• Kat Gupta’s research blog

    caution: may contain corpus linguistics, feminism, activism, LGB, queer and trans stuff, parrots, London

Corpus Linguistics 2011

I admit that I was feeling rather grumpy before CL2011. Extracting my data had proved tricky, I worried that the stuff I was working on wasn’t ready to present and I was feeling somewhat anti-social.

However, I ended up having a rather good conference. Part of it is just that corpus linguists tend to be nice people – as one first-time attendee noted to me, people were constructive and helpful when commenting on people’s presentations. This is not always the case – these things can turn into an academic pissing contest – and she was pleasantly surprised. As Costas noted, it can feel a bit like a family reunion (the good kind, I hope). It was nice to catch up with friends, meet new people and extract others from the hilariously awkward situations they managed to create for themselves. I have a story about a red devil tattoo now.

The organisation was impeccable. This was the first conference I’ve been to that was in a dedicated conference centre rather than in a university. I’ve got to say, the food was much better than I’m used to at these things. I won’t name names, but some of us were rather enamoured with the little moussey-cakey things at lunch. The only problem seemed to be with workshop venues – there weren’t computing facilities so attendees were asked to bring their own laptops, but the room assigned to one workshop wasn’t suitable for an active, hands-on workshop.
The conference scheduling was thoughtfully done and I presented in the same session as others working on newspaper discourse including Anna Marchi. It was interesting both for us and for the audience – we could make links between each others’ papers and also had the chance to talk afterwards.

I do wonder why corpus linguists haven’t really embraced twitter though. There was a presentation on it (which I livetweeted) but we weren’t told about hashtags, organised a tweetup or similar. Having seen something of how my astrophysicist sister uses twitter at her conferences I think we’re missing out – it looks like a good way of engaging with presentations and finding other conference attendees. Next time eh?

“To the Editor of the Times…”

Apologies for the silence. I am trying to write a conference paper for, um, Thursday and my data is stubbornly refusing to organise itself into categories. In a way I’m quite pleased – I’m now working with two corpora and it’s interesting that they show this difference. One is the Suffrage corpus that I’ve been using until now, created by identifying all the articles in the Times Digital Archive containing suffrag* and pulling them out. The asterisk is a wildcard which means that I don’t need to specify an ending – because it’s got that wildcard in it, the search term will find suffrage, suffragism, suffragette, suffragettes, suffragist, suffragists and so on. It will also identify Suffragan, an ecclesiastical term and one that has nothing to do with the suffrage movement. So the script has an exception in it for that term.

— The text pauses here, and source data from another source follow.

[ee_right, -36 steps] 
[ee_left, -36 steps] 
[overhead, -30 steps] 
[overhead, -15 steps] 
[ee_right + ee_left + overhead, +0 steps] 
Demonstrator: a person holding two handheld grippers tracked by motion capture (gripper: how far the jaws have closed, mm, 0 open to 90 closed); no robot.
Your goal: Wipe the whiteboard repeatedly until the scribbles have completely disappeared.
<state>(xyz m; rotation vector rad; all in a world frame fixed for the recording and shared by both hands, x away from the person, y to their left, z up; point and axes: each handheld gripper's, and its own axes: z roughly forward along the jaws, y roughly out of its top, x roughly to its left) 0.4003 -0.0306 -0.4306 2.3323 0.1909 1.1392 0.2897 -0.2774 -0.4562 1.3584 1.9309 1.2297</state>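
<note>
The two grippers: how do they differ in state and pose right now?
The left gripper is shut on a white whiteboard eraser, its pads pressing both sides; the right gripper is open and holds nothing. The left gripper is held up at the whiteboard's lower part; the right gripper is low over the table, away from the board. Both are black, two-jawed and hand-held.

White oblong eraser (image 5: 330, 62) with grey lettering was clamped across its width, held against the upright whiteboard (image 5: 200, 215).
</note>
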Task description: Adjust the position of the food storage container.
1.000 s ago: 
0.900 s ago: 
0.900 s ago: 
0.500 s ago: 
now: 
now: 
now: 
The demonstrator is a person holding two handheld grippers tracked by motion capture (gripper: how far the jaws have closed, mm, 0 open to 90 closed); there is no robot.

The other corpus is composed of Letters to the Editor – the LttE corpus. This sounds very staid and genteel but actually contained heated exchanges between different factions of the suffrage movement, the Women’s Anti-Suffrage League, various anti-suffragist men and anyone else who felt compelled to stick their oar in. At times it reads more like a blogging flamewar! This corpus was extracted using suffrag* as a search term to get letters mentioning suffrage etc; to get the letters I looked at the header of each text. The header contains information like the file name, the date it was published in the Times, the title of the article and, crucially, what it’s classified as – News, Editorials, Leaders or, indeed, Letters to the Editor. So this time the script looked for suffrag* and Letters to the Editor in the header.

Both corpora are divided by year and month, so I have a folder for 1908, 1909, 1910 etc and within those, sub-folders for each month. So if I wanted to, I could compare texts from April 1909 to April 1910, or June 1913 to December 1913, or the first six months of 1911 to the first six months of 1912. I like organising corpora in a way that allows this flexibility.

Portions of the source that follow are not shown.